Gezi olaylarını saatlerce canlı yayınlayan uluslararası Amerikan medyası, özellikle CNN, gösterileri ve çatışmaları ya görmezden geldi ya da iyice küçülterek verdi. Twitter Amerikan kamu makamlarıyla işbirliği yapacağını açıkladı ve mükemmel bir işbirliği içinde çalıştı. Twitlerde insanların özel hayatlarına ilişkin bilgilerin verilemeyeceğini ve olayların tahrik edilemeyeceğini duyurdu. Oysa, Amerikan yönetimi Gezi olayları sırasında Türkiye”ye nasihat vermiş, hatta kulağını çekmişti. CNN Ankara ve İstanbul”dan saatlerce canlı yayın yapmış, Taksim”de yanan araba lastiklerinin görüntüsünden Türkiye”de bir iç savaş yaşanmakta olduğu mesajını dünyaya geçmişti. Twitter şirketiyse Türkiye mahkemelerinin özel hayatın korunmasıyla ilgili kararlarını tanımamış, twitlerin içeriğine karışamayacağını açıklamıştı.

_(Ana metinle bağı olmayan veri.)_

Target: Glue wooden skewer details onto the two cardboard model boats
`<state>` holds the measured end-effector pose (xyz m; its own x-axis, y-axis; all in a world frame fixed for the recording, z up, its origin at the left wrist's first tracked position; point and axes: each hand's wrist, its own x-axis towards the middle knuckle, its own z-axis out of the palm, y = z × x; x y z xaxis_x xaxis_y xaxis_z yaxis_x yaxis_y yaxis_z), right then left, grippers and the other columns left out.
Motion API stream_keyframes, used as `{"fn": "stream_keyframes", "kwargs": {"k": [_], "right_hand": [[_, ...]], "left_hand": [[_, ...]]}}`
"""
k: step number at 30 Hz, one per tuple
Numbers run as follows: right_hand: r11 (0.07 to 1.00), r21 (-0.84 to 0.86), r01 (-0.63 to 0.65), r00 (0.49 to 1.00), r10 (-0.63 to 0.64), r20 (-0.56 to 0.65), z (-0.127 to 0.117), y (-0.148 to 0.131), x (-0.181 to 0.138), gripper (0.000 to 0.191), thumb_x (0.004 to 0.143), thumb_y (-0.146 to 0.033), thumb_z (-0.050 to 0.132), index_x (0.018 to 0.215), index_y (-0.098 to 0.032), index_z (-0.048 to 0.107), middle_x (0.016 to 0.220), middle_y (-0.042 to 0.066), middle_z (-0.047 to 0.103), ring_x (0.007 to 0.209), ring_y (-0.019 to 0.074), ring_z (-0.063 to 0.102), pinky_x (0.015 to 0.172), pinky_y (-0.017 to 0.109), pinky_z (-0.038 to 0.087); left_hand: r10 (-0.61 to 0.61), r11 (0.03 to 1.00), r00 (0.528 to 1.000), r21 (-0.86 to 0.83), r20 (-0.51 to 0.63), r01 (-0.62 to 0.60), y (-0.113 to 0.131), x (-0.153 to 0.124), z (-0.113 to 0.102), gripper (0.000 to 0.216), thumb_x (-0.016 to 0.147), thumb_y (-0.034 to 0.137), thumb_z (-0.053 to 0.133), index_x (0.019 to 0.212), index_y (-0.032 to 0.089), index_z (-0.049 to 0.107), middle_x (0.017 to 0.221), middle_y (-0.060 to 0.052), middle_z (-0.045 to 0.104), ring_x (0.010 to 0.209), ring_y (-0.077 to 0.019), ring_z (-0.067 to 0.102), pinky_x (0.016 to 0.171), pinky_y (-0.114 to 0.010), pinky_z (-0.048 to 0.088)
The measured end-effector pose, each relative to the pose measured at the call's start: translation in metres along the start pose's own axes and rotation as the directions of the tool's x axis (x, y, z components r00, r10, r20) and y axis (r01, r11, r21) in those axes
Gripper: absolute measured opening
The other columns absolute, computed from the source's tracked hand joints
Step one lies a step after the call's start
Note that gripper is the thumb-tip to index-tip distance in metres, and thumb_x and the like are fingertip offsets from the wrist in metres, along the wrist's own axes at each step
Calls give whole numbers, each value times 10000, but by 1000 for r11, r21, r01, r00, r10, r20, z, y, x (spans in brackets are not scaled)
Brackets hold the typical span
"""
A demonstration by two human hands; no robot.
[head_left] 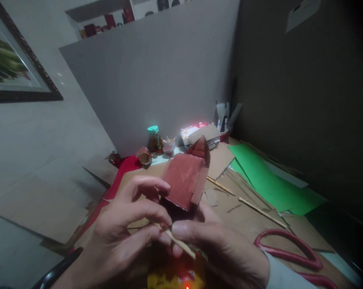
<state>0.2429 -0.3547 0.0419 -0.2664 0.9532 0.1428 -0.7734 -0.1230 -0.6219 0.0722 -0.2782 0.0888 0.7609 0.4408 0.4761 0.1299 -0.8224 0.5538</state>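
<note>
A person's hands work above a cardboard-strewn surface [244,226], a painted reddish-brown box [183,180] held up between them. The left hand [121,226], thumb and forefinger nearly together, pinches a pale strip [185,247] just below the box. The right hand [229,243] curls closed at the box's underside, thumb against the strip, other fingers partly hidden. Green sheets [268,182] and a red looped handle [316,263] lie to the right.
</note>
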Motion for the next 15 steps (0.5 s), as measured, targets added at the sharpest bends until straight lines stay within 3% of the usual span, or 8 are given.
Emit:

Gezi”de bazı mahfillerce yapılmak istenen Erdoğan”dan kurtulmaktı. Devrim rüyaları görenler de oldu ama onlar mantıksız ve gerçeklerden kopuk, uçuk tiplerdi. Daha aklı başında bazıları baskı altına alınan ve yalnızlaştırılan Erdoğan”ın istifa etmesini sağlamak istedi. Bunun ardından Ak Parti ya kontrol altına alınarak iyice etkisizleştirilecek ya da tamamen tasfiye edilecekti. Buna siyasî muhalefet –özellikle CHP ve sosyalistler- yanında ABD, Almanya, İsrail ve elbette otonom yapılanma çok sevinecekti. Erdoğan senaryoyu gördü ve önce uzlaşma yoluna gitmek istedi. İstediklerine ulaşmak üzere olduklarını sanan eylem öncüleri yan çizince rest çekti. Tabanına dönerek kendisine sahip çıkmasını istedi. Beklediği desteği gördü. Ferguson”dan bir siyasî proje çıkmadı. Bir teori olayların Obama”yı güç duruma düşürmek için kışkırtıldığını iddia etti ama fazla inandırıcı bulunmadı. ABD olayı bir polisiye olaya indirgemeye çalıştı. Başka ülkelerde yanlış gördüğü polisiye tedbirleri kendisi aldı ve uyguladı. Geleneğinde olduğu gibi göstericilere karşı halkından ve dünyadan büyük oranda gizlemeyi başardığı yoğun bir şiddet kullanımı yoluyla olayları bastırdı.
Hem Gezi hem Ferguson olayları sonunda yatışmış olsa da her iki toplumun tüm kesimlerinde derin izler bıraktı. Her ikisi de daha yıllarca konuşulacak ve tartışılacak.